如何在urllib2请求中发送utf-8内容?

时间:2023-01-05 16:20:43

I'm struggling with the following question for the past half a day and although I've found some info about similar problems, nothing really hits the spot.

在过去的半天里,我正在努力解决以下问题,尽管我已经找到了一些关于类似问题的信息,但实际上并没有真正发现。
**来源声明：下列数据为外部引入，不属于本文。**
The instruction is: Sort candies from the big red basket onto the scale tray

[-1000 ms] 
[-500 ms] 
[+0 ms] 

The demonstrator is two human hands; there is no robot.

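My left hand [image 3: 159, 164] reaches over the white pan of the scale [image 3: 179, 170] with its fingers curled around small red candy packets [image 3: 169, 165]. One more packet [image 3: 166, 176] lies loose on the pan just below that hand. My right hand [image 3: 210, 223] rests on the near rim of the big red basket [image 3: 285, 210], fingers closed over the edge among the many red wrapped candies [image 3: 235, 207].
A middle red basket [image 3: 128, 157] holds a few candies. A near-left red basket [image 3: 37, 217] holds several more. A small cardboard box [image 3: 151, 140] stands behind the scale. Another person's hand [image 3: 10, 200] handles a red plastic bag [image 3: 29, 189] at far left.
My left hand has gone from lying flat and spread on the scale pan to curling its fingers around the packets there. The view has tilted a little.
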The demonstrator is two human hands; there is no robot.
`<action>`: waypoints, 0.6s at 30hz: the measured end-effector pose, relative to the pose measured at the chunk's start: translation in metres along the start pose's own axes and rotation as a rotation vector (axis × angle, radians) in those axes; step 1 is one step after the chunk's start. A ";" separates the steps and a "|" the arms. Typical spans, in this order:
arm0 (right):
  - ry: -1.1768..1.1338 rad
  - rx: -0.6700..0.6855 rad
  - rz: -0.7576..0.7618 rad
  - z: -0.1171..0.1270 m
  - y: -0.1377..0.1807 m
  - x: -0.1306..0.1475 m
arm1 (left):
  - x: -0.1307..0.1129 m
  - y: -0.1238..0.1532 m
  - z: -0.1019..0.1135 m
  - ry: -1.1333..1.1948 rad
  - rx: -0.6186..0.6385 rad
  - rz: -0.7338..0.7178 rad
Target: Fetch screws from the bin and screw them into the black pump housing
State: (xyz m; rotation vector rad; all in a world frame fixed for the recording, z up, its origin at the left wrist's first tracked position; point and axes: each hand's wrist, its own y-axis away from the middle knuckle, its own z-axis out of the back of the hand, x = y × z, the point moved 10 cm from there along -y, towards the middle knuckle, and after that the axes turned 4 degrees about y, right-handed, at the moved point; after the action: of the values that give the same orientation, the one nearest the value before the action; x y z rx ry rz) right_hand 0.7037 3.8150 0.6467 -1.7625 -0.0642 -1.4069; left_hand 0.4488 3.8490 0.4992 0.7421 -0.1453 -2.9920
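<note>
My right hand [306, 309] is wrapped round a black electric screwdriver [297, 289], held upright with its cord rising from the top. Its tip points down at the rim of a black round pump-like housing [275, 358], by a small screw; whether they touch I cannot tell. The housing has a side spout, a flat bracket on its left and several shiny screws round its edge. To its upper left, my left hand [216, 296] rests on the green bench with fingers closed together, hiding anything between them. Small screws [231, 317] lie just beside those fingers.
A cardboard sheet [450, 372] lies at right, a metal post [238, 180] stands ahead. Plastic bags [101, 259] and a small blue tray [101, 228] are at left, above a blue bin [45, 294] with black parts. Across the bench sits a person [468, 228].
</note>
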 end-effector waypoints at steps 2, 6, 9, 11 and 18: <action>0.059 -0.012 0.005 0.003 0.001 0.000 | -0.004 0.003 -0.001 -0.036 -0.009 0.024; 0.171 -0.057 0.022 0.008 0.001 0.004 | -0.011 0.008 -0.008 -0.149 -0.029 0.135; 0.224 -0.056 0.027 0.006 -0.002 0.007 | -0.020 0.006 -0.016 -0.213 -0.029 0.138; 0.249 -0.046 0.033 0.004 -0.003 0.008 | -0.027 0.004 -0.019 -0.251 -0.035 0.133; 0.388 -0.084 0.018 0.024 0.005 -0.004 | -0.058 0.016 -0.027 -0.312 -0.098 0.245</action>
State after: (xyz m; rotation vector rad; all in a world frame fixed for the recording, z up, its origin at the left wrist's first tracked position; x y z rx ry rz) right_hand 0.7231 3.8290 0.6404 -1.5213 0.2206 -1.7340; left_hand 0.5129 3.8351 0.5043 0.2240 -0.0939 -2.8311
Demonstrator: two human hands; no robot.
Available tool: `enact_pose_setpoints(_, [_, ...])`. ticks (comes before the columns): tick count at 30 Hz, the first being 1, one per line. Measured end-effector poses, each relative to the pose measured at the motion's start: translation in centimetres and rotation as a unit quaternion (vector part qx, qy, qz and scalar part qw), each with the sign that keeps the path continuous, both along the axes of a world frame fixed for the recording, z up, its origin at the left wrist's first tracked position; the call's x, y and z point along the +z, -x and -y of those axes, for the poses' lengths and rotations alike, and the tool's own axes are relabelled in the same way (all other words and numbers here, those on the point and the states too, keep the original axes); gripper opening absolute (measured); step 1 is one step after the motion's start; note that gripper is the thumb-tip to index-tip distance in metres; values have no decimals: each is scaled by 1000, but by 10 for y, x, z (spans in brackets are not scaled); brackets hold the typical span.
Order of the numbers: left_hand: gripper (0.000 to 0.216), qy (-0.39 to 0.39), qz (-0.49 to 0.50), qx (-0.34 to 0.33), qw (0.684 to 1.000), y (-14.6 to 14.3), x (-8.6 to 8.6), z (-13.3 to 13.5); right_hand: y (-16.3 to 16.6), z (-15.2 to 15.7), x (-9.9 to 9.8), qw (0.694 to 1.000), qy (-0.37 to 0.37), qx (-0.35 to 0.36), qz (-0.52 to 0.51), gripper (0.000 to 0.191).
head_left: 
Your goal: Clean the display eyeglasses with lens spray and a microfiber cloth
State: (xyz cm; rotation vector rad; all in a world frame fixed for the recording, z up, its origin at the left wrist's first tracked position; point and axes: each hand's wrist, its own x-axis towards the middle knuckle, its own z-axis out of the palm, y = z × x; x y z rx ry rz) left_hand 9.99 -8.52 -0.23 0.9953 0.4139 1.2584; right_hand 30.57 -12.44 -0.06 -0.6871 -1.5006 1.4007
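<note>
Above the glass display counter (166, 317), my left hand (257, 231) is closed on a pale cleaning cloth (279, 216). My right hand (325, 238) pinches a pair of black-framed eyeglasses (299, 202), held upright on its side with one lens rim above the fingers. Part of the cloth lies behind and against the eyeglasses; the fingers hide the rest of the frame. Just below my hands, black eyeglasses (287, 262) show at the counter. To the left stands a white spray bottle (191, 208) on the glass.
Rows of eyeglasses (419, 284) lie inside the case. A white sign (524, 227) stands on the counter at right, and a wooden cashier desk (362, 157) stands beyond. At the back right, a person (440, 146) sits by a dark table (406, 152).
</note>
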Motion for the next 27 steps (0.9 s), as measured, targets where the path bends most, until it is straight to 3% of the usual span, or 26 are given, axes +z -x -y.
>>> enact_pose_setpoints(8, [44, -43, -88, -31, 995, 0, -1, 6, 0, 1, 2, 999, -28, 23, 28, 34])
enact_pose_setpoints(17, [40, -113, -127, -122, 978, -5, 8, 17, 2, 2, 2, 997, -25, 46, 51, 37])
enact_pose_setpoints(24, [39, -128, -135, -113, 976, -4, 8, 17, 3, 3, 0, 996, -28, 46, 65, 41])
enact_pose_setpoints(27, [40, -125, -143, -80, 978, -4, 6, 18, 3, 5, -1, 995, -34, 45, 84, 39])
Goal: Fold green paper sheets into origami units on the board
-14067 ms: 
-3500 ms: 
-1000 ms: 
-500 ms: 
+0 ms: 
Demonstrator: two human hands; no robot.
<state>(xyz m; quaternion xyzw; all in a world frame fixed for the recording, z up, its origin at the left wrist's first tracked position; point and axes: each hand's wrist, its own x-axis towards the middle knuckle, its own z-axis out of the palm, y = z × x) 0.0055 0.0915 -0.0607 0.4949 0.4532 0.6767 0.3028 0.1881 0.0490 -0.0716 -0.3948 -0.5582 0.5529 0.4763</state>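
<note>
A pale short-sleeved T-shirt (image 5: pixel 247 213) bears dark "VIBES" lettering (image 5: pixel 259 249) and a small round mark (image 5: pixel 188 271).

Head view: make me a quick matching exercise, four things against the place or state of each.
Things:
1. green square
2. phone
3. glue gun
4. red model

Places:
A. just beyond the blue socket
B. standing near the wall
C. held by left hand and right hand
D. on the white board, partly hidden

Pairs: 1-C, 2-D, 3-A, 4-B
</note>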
I'm trying to send a PUT request using urllib2 with data that contains some Unicode characters:

我正在尝试使用urllib2发送包含一些Unicode字符的数据的PUT请求:

body = u'{ "bbb" : "asdf\xd7\xa9\xd7\x93\xd7\x92"}'
conn = urllib2.Request(request_url, body, headers)
conn.get_method = lambda: 'PUT'
response = urllib2.urlopen(conn)

I've tried to use body = body.encode('utf-8') and other variations, but whatever I do I get the following error:

我试过使用body = body.encode('utf-8')和其他变种,但无论我做什么,我都会收到以下错误:

UnicodeEncodeError at ...
'ascii' codec can't decode byte 0xc3 in position 15: ordinal not in range(128)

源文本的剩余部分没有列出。